Global Regulation of Virulence Determinants During Plant Colonization in the Bacterial Phytopathogen, Pantoea stewartii subsp. stewartii
- Author(s): Burbank, Lindsey
- Advisor(s): Roper, Caroline
- et al.
Pantoea stewartii subsp. stewartii, the etiological agent of Stewart's wilt, is a bacterial pathogen of sweet corn which colonizes both the apoplast and xylem tissues. During the initial stages of the infection process, the pathogen forms water-soaked lesions through lysis of the plant cells, followed by colonization of the xylem tissue where it can grow to high cell densities and form biofilms. Biofilm formation within the xylem vessels can block water flow, causing the characteristic wilting symptoms of P. stewartii infection. Throughout the infection process, P. stewartii must contend with a variety of stresses inherent to its changing environment, such as production of reactive oxygen species (ROS) in the host, and nutrient limitation. Global regulatory mechanisms that control gene expression in response to environmental conditions therefore play a crucial role in success of the pathogen.
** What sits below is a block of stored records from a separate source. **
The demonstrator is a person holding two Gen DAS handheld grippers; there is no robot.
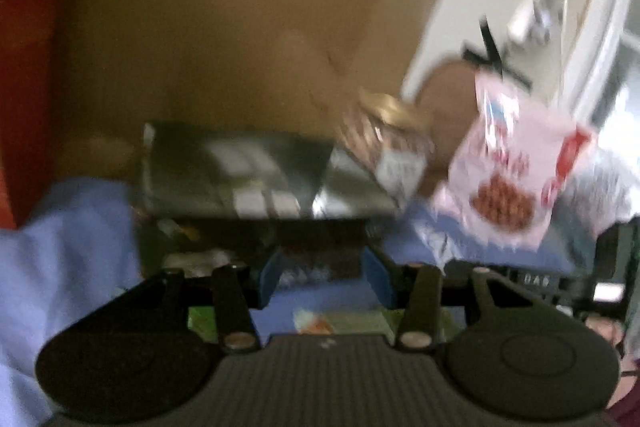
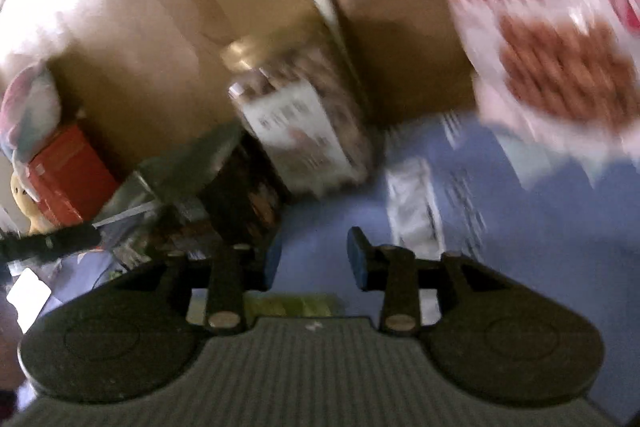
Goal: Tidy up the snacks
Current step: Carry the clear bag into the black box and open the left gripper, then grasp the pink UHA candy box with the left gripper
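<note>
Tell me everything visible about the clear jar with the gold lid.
The jar is clear plastic by its look, squarish, with a gold screw lid and a white printed label; brownish contents show through the walls. It leans, lid towards the cardboard box, with its base on the blue cloth beside a dark packet. Neither gripper touches it. Blur hides the label text.

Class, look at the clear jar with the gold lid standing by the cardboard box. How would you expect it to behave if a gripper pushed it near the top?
The jar looks tall for its base, so a high push would probably tip it rather than slide it. It stands on blue cloth, which may grip the base. It seems full, so likely fairly heavy.
</note>
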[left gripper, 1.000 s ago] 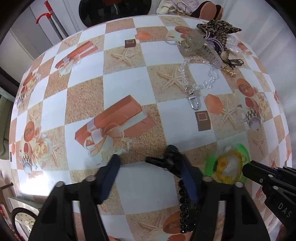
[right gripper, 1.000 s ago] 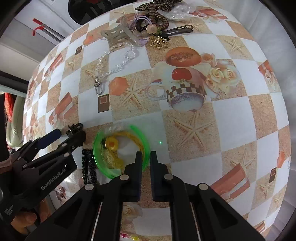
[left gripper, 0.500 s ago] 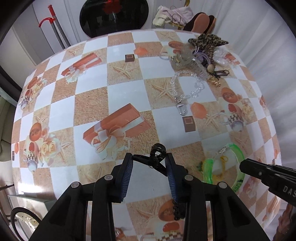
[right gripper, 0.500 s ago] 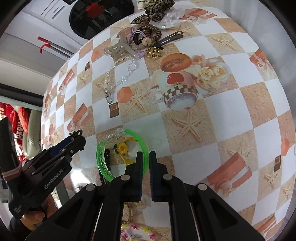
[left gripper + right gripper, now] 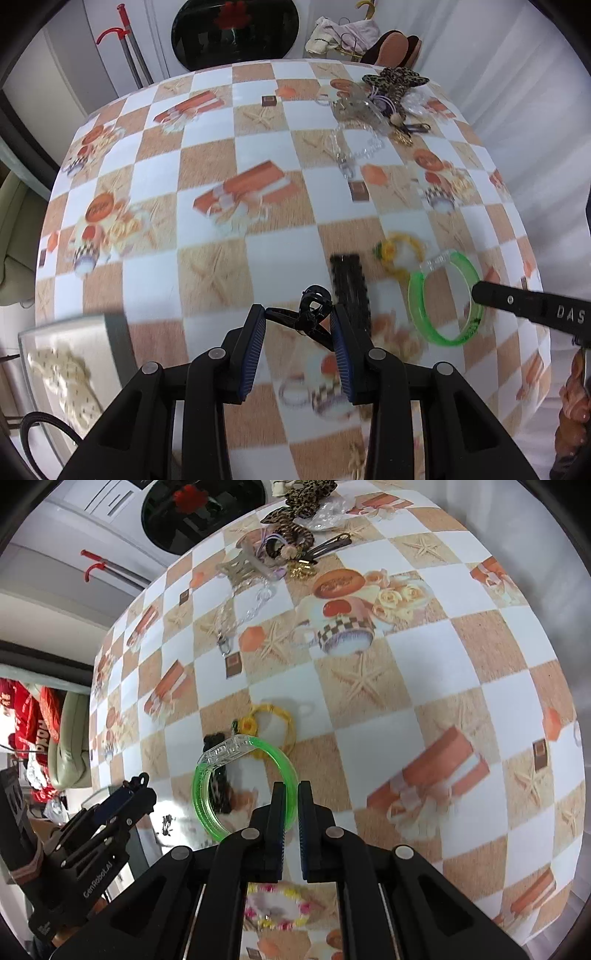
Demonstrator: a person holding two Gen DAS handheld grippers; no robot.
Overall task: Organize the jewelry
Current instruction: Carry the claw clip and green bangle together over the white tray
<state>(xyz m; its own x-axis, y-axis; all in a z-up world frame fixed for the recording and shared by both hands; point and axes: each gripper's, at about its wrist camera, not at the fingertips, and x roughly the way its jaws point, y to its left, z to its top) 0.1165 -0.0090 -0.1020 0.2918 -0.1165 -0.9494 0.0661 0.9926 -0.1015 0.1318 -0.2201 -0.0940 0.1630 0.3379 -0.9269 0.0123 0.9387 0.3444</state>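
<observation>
While both grippers carry loads, sorting is judged incomplete.
Left gripper (image 5: 297, 323): fingers pinch the black plastic claw hair clip (image 5: 312, 308), lifted.
Right gripper (image 5: 290, 803): fingers pressed onto the translucent green plastic bangle (image 5: 245, 781), raised.
Remaining: yellow flower bracelet (image 5: 271, 722) on the checkered tablecloth (image 5: 424, 672); tangled pile of accessories (image 5: 284, 546) at far edge.
</observation>
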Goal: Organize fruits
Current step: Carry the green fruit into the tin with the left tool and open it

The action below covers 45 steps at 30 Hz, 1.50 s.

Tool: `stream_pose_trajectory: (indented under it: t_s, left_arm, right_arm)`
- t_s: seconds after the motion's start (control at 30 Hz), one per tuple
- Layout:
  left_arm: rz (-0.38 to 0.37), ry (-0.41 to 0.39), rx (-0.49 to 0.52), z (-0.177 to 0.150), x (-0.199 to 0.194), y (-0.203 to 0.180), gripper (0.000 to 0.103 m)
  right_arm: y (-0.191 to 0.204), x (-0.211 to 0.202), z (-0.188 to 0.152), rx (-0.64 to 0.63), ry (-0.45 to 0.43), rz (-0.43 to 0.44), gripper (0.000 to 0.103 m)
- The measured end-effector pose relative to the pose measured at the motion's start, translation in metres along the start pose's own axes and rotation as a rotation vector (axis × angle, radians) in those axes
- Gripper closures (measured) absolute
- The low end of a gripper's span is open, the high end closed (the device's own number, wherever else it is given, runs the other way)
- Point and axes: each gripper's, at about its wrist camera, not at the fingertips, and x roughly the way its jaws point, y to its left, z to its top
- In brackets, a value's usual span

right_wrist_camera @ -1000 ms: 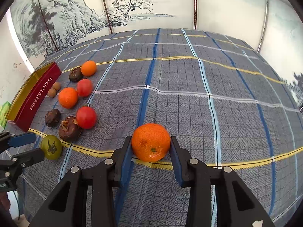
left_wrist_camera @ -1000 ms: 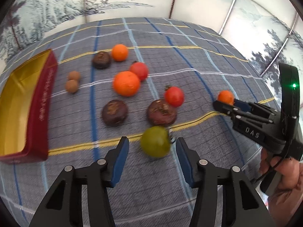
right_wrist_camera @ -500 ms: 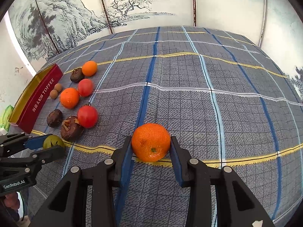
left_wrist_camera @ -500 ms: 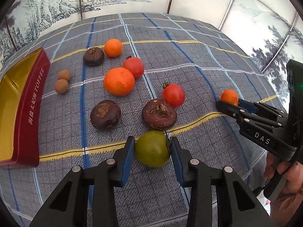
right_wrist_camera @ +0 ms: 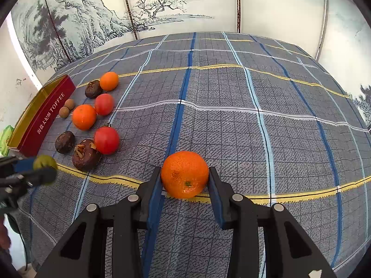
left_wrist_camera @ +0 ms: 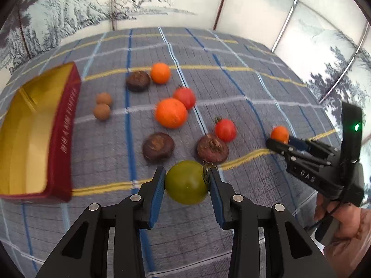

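Your left hand-held gripper [left_wrist_camera: 187, 181] pinches the green tomato [left_wrist_camera: 185, 183], jaws having just closed on it; lift straight, then swing left to the red tin [left_wrist_camera: 62, 139]. Right hand-held gripper [right_wrist_camera: 184, 178] pinches the orange [right_wrist_camera: 184, 174]; keep it steady, squeeze gently.

We see a woven cloth [right_wrist_camera: 231, 125] with a coarse, matt plaid weave covering the bench. The tin box [left_wrist_camera: 34, 139] looks like metal, its inside a glossy gold, its outer wall a satin red. The green tomato [left_wrist_camera: 186, 181] has smooth, faintly shiny skin; the mandarin [right_wrist_camera: 184, 173] is pebbled and glossy. The dark brown fruits [left_wrist_camera: 158, 146] look dull and rough, with cracked tops. Each gripper [right_wrist_camera: 184, 185] appears to be matt black plastic, with blue, rubbery-looking pads [left_wrist_camera: 156, 191] and bright metal screws [left_wrist_camera: 135, 198].
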Motion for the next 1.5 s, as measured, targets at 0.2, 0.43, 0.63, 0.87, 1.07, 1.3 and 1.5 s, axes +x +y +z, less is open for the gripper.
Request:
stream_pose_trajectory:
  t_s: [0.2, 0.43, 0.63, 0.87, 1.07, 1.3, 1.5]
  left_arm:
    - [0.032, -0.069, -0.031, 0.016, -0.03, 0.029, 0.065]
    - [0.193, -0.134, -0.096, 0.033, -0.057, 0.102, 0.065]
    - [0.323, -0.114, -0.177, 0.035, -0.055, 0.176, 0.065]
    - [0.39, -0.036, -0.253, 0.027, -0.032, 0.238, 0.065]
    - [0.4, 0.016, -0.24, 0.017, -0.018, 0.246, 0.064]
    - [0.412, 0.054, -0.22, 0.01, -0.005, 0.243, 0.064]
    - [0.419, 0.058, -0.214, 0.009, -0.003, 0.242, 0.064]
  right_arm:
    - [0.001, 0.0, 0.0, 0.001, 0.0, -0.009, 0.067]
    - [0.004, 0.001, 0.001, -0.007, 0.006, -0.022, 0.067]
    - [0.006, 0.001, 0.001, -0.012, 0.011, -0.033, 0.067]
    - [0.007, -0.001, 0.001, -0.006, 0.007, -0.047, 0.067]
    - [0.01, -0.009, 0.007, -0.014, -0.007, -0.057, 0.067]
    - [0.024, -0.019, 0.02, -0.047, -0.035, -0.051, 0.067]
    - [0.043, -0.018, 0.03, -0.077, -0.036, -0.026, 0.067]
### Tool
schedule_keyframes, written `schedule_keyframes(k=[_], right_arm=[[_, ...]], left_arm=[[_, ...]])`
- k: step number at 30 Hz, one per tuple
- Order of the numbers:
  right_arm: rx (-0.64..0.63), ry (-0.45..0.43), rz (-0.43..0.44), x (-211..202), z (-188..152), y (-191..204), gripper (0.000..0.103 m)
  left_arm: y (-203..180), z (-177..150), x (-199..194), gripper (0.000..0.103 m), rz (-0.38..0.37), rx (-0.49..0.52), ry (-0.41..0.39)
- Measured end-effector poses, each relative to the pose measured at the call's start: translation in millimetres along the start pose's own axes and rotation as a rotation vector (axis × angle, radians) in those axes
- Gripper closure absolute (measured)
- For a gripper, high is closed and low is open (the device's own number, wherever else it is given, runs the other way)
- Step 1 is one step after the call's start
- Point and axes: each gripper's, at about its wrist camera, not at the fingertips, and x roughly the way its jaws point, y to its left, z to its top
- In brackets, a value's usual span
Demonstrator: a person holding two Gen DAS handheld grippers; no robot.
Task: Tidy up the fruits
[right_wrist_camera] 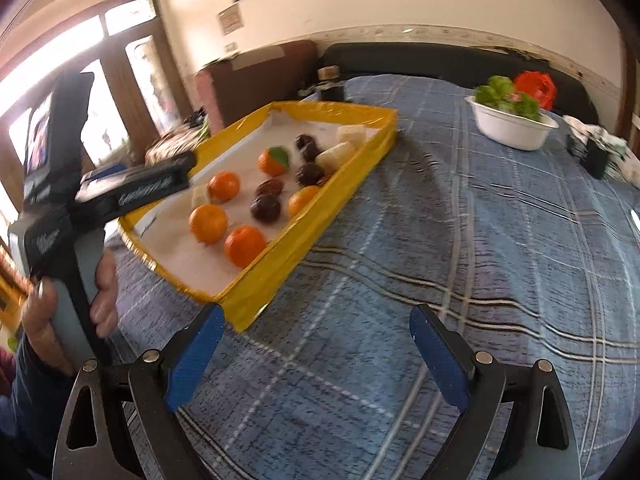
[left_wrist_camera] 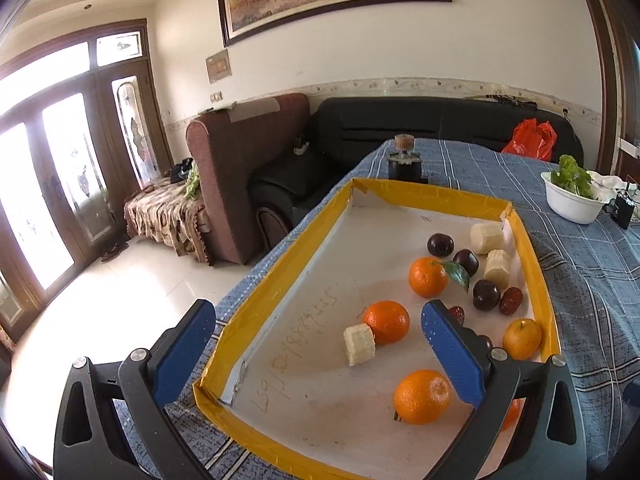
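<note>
A yellow-rimmed tray [left_wrist_camera: 280,264] with a white floor lies on the blue plaid table. In it are several oranges [left_wrist_camera: 386,321], dark plums [left_wrist_camera: 440,244], red dates [left_wrist_camera: 511,300] and pale banana pieces [left_wrist_camera: 360,344]. My left gripper [left_wrist_camera: 316,334] is open and empty, hovering over the tray's near left part, its right finger next to an orange [left_wrist_camera: 422,396]. The tray also shows in the right wrist view [right_wrist_camera: 320,216], with the left gripper's body [right_wrist_camera: 136,192] above its left edge. My right gripper [right_wrist_camera: 316,344] is open and empty over the bare tablecloth, just right of the tray's near corner.
A white bowl [left_wrist_camera: 572,204] of green leaves stands at the table's right, also in the right wrist view [right_wrist_camera: 512,128]. A small dark jar [left_wrist_camera: 405,160] stands behind the tray. Dark small objects [right_wrist_camera: 596,160] lie at the far right. Sofas stand beyond the table.
</note>
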Motion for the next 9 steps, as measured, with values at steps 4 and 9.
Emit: schedule_keyframes(k=[4, 9], right_arm=[[0.084, -0.021, -0.019, -19.8, 0.0, -23.0, 0.006], [0.162, -0.042, -0.163, -52.5, -6.6, -63.6, 0.006]], left_arm=[[-6.9, 0.8, -15.4, 0.000, 0.001, 0.018, 0.002], [-37.5, 4.5, -50.6, 0.000, -0.234, 0.064, 0.032]])
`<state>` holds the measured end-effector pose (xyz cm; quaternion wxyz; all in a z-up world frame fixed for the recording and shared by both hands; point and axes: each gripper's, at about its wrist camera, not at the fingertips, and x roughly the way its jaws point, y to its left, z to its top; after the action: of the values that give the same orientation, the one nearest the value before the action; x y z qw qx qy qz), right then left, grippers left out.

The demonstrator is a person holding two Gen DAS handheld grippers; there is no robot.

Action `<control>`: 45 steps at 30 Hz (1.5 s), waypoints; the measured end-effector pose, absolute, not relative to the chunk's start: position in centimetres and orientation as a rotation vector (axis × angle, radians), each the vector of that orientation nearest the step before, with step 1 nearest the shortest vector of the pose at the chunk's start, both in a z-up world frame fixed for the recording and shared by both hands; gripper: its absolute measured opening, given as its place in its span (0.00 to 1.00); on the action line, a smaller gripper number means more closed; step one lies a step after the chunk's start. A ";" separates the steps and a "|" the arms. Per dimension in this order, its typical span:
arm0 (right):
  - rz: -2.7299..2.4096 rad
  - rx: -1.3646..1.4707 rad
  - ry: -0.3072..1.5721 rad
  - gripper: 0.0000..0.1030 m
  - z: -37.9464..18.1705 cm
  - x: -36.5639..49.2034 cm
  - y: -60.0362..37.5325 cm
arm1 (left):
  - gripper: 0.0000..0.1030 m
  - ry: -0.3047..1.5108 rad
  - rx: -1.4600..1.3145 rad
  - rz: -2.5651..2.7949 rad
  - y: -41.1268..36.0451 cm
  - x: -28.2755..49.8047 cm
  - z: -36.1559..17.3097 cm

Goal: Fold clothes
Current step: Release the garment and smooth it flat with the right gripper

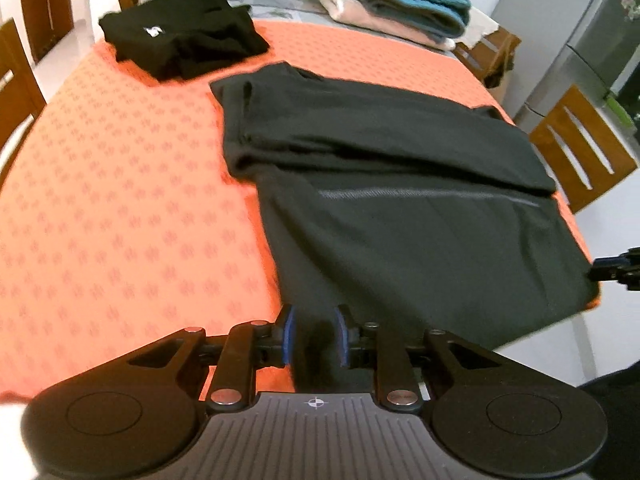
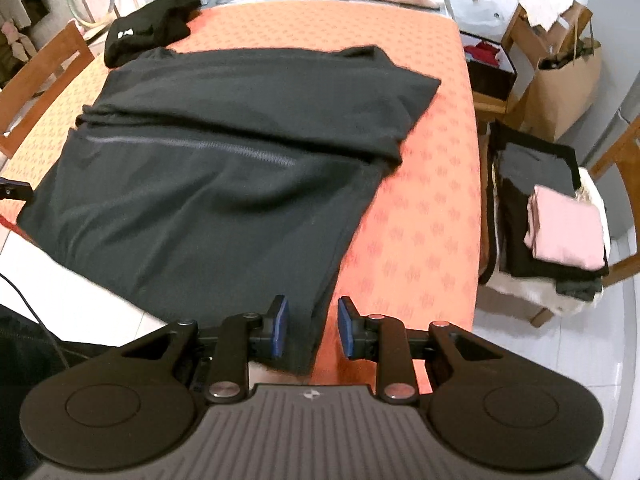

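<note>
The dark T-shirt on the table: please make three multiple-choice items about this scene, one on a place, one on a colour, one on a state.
1. Where does the smaller folded black garment lie?
A. far left part of the table
B. on a chair
C. on the floor

2. What colour is the tablecloth?
A. blue
B. orange
C. white

3. How does the dark T-shirt lie?
A. rolled up
B. hanging from a chair
C. top part folded down over its body

Key:
1 A, it rests beyond the T-shirt, at the left.
2 B, orange with a repeated pattern.
3 C, a folded layer crosses its middle.
</note>
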<state>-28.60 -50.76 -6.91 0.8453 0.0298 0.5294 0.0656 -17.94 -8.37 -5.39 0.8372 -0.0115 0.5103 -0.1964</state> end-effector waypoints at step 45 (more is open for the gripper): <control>0.141 -0.072 1.100 0.24 -3.9 -28.3 -51.2 | 0.16 0.976 -0.115 -0.317 -5.2 -20.1 -3.5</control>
<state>-28.30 -51.20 -3.85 0.8497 -0.0343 0.5219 0.0670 -20.07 -5.23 -3.52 0.8697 -0.0550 0.4665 -0.1514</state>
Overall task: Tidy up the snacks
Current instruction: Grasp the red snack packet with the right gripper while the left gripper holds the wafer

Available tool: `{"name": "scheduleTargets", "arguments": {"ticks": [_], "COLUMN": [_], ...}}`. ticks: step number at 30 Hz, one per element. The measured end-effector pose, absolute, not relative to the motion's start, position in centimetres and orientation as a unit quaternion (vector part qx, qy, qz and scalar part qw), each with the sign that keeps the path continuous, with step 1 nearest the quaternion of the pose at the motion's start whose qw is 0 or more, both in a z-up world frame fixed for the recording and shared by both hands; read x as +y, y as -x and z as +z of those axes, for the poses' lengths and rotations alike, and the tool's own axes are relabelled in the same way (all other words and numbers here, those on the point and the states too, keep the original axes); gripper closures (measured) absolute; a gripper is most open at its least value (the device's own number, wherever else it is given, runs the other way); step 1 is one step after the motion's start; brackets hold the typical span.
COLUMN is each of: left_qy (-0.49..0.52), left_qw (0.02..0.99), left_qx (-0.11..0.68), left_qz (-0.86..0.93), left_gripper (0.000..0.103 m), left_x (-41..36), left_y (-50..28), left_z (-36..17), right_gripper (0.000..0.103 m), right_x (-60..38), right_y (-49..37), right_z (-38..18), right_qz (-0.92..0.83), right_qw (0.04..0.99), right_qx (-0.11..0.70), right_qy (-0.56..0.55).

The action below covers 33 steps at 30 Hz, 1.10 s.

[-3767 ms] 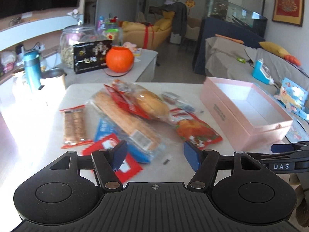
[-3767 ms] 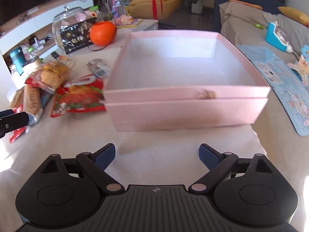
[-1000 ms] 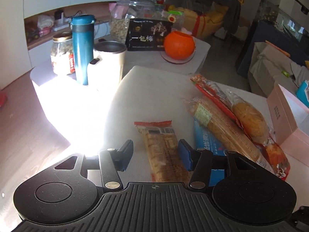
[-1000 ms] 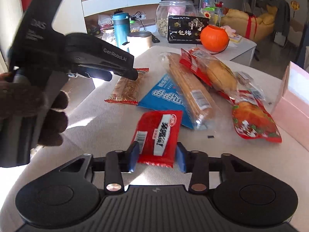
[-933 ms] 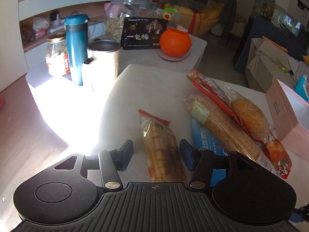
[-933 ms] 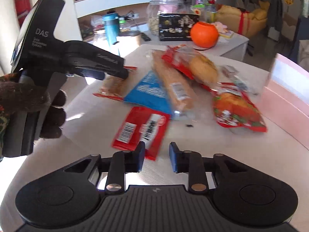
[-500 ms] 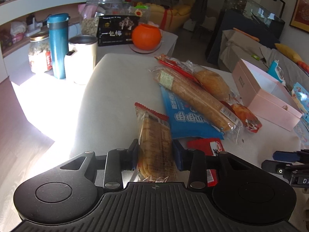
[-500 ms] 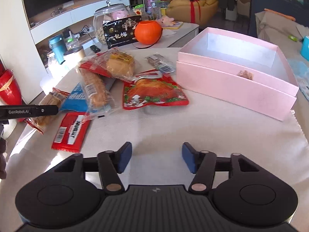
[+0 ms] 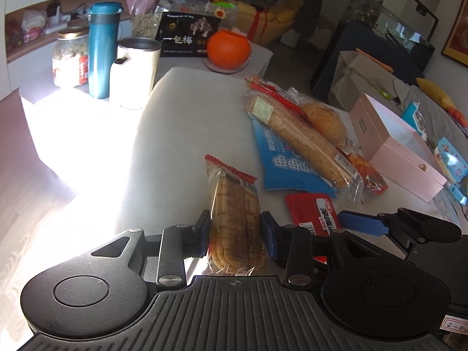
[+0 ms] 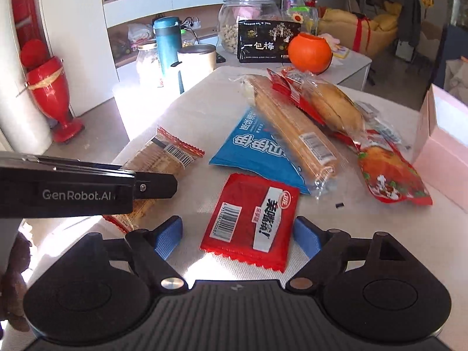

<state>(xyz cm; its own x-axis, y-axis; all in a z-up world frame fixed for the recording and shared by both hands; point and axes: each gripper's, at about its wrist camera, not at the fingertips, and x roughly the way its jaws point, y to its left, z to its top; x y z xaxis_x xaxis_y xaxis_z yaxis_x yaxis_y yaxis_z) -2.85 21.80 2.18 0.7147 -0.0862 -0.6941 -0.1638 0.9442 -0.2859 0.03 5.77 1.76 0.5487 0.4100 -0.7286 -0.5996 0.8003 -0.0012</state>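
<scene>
1. We find the left gripper [image 9: 235,235] clamped on the clear-wrapped biscuit pack with red crimped ends [image 9: 234,219], well left of the pink rectangular cardboard box [image 9: 392,146]. We judge the pack light and crushable; a hold across its middle suits.
2. The right gripper [image 10: 238,235] is opening, its pads straddling without touching the flat red foil sachet [image 10: 251,216], nearer the box. We judge it limp and slippery.
3. The box interior is hardly visible.

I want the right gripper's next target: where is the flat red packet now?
In the right wrist view the flat red packet lies on the table between the opening jaws of the right gripper, untouched, just near of the blue packet.
</scene>
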Motion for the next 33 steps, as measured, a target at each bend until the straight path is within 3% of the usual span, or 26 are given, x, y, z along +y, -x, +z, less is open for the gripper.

We found that ROS exposure initiates an induced stress response through the OxyR and SoxR transcription factors which plays an important biological role in adaptation of the pathogen to different niches in the host during infection. OxyR is essential for the wilting symptoms characteristic of the later stages of infection, likely due to its role in optimal exopolysaccharide (EPS) production. The initial stages of infection (water-soaked lesion formation) rely on SoxR-dependent gene expression in order to colonize to wild type levels. In addition to the oxidative stress response, we found that OxyR indirectly regulates iron transport through a siderophore-dependent mechanism. We found that siderophore-mediated iron acquisition, in addition to its primary role of enhancing bacterial growth under iron-limiting conditions, regulates motility and bacterial movement in planta. As a result, siderophore production is required for full virulence of P. stewartii. In order to investigate a link between OxyR regulation and optimal EPS production, we characterized the Rcs phosphorelay signal transduction system, a known regulator of EPS and biofilm formation. Rcs regulation is crucial for virulence in P. stewartii due to its regulation of motility and EPS production. These studies unravel some of the complexities of global regulation required for P. stewartii and, likely, other bacterial pathogens to adapt to different environments such as the xylem.